Privacy has become an issue with today’s social media. As social networks try to generate revenue from marketers and advetisers, privacy settings are changing. With a click of a button, you can be sharing more than you ever wished to share.
I have had my issues with privacy lately. It all began when I decided to delete people because my newsfeed became filled with negativity and hopelessness I knew that things had to change. My friend warned me of doing this. He said people will become spiteful and will be personally offended for the Internet deletion. But I did like Kanye and shrugged and did what I wanted to do.
Soon it seemed to spread that I deleted folks, and of course it became a big deal. People refused to let me delete them and they repetitively kept friend requesting me. Did you know that Friend Request no longer have a deny button? When I simply hit ignore those people immediately had access to my profile updates. If I did not respond at all they still had the same access.
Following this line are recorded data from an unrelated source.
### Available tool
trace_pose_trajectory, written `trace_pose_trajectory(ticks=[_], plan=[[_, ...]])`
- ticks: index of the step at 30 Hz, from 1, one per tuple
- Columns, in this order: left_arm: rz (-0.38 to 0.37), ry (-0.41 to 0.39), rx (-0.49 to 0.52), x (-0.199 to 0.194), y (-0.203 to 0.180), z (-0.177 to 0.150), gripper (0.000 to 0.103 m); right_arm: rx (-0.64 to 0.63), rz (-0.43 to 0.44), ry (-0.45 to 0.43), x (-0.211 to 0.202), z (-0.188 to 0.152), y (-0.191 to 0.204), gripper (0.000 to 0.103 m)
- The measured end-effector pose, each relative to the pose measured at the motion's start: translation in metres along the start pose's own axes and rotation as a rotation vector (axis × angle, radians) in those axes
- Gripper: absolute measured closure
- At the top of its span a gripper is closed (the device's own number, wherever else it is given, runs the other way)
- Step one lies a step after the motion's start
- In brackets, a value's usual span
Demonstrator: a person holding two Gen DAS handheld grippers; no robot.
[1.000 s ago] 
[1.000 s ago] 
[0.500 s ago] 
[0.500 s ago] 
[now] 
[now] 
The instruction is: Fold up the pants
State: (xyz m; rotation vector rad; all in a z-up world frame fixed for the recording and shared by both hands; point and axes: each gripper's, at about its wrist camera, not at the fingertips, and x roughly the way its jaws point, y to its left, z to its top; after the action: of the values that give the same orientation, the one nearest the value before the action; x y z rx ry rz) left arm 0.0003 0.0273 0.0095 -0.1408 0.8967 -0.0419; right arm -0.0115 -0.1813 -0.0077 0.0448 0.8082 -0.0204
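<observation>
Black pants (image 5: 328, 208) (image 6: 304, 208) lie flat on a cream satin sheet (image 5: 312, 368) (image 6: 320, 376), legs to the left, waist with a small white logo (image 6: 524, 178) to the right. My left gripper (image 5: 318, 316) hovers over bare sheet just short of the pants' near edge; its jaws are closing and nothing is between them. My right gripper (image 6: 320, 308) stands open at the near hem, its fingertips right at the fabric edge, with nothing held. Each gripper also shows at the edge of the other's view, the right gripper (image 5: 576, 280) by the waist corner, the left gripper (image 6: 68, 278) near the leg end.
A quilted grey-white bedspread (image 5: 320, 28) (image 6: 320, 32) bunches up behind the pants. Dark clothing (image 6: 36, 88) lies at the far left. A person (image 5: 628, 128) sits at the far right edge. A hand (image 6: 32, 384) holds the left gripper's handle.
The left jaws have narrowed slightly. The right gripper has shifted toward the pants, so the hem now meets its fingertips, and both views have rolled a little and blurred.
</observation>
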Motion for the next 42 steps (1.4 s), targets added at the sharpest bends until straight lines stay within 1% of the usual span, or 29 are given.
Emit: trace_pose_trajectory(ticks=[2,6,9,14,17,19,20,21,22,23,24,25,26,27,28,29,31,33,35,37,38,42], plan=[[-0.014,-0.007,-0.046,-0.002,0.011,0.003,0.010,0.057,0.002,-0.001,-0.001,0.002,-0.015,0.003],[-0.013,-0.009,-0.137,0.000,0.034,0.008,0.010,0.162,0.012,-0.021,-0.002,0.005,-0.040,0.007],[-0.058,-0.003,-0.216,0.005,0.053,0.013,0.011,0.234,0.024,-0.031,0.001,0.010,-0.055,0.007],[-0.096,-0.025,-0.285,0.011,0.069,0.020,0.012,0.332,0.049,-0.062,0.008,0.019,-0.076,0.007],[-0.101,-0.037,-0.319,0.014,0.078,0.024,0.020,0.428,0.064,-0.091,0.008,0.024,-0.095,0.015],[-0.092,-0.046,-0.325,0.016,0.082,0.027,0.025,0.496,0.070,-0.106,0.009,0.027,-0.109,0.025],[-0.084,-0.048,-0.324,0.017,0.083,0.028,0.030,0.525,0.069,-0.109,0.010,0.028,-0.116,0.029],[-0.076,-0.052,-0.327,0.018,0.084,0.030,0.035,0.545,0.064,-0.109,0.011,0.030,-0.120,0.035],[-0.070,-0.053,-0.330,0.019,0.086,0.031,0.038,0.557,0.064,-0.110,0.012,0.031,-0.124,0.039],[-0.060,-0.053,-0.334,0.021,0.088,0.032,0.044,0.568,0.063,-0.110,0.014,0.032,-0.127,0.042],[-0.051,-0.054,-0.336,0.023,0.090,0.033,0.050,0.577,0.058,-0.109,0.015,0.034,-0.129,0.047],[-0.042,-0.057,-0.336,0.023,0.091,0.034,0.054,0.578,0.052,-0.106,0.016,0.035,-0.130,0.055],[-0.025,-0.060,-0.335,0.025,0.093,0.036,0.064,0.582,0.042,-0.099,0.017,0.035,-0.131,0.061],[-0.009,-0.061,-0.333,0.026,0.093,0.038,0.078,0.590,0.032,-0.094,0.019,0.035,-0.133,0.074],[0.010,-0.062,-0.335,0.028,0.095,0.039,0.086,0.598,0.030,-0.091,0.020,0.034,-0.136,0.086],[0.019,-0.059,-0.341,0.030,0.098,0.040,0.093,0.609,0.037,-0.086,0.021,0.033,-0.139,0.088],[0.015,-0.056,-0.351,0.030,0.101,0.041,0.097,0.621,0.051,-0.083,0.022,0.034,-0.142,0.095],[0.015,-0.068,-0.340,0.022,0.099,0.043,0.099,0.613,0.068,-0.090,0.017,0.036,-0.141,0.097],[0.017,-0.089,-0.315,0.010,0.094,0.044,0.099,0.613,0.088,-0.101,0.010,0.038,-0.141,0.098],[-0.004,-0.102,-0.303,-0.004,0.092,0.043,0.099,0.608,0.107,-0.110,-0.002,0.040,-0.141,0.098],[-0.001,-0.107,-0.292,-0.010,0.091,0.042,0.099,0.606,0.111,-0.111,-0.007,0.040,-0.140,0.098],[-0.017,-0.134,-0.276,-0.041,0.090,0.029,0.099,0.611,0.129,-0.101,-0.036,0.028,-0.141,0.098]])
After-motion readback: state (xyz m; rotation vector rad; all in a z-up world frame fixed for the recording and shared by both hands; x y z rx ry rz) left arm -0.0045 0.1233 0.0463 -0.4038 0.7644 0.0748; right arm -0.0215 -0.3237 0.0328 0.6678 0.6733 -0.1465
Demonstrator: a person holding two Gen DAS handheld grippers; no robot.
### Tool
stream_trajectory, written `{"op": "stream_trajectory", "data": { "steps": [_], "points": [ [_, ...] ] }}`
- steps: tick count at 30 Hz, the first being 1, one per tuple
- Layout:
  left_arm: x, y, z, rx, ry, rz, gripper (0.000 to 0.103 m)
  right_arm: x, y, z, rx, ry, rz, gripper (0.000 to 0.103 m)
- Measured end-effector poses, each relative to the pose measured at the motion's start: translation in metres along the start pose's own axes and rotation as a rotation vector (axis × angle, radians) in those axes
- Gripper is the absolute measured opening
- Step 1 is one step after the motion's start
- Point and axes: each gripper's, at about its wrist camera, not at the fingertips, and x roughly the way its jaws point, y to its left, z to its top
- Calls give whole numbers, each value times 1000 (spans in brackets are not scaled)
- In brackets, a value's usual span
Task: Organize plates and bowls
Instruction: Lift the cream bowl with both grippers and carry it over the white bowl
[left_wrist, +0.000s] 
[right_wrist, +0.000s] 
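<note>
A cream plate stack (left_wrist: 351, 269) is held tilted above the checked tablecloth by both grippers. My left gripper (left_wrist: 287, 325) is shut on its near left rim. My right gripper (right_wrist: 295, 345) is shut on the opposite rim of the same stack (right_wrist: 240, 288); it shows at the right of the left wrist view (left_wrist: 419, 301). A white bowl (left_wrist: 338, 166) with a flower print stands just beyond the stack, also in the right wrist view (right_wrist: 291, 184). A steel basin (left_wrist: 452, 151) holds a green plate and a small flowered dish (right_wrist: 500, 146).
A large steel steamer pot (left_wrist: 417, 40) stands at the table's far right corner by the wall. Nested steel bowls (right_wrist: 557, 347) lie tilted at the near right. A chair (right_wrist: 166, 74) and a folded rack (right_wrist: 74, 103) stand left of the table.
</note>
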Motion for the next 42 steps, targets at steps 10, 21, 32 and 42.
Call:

I found this out when I friend requested a colleague who had not checked her friend request, but I could see her updates and profile changes. If you don’t want anyone on your page you basically have to accept their request and “unfriend” them the same day. I had one person to obsessively friend request and I had to block her. Like any pretty girl, I get a constant stream of friend requests from promoters and weird guys just imagine how much access they have had.
According to Ignored Facebook Friend Requests Can View Some Of Your Updates that, “Facebook explicitly asks you to report the individual if you don’t know the person. Since Facebook assumes you actually know the individual when you click “Not Now”, the company also thinks it makes sense to make your public updates visible to the user.”
Facebook has several applications. Have you ever looked at the permission clause before you click accept. Many of the apps request your permission to have access to your profile, address and information. Even newspaper websites request this permission if you try to share one of the articles to your Facebook or Twitter. Check out Facebook Privacy: 10 Settings Every User Needs to Know
One day I “googled” myself, and a website known as Spokeo surfaced on my search list. Spokeo sources information about an individual such as name, address with google street views, estimated income, family members, etc. from various social networks and search sites and displays it in a neatly packaged, publicly accessible profile. My time on that site was scary. Check out the article on how Spokeo has affected one man’s search for employment.
I think we all get so caught up on sharing that we forget to look at privacy disclaimers when we use online services. Patrick Courtney makes a great case for this with his post, ” Spokeo Sheds Light on Privacy Issues”. The things that we share can definitely impact our future. So be careful and be warned because this issue isn’t going anywhere anytime soon unless tighter federal regulation comes into play.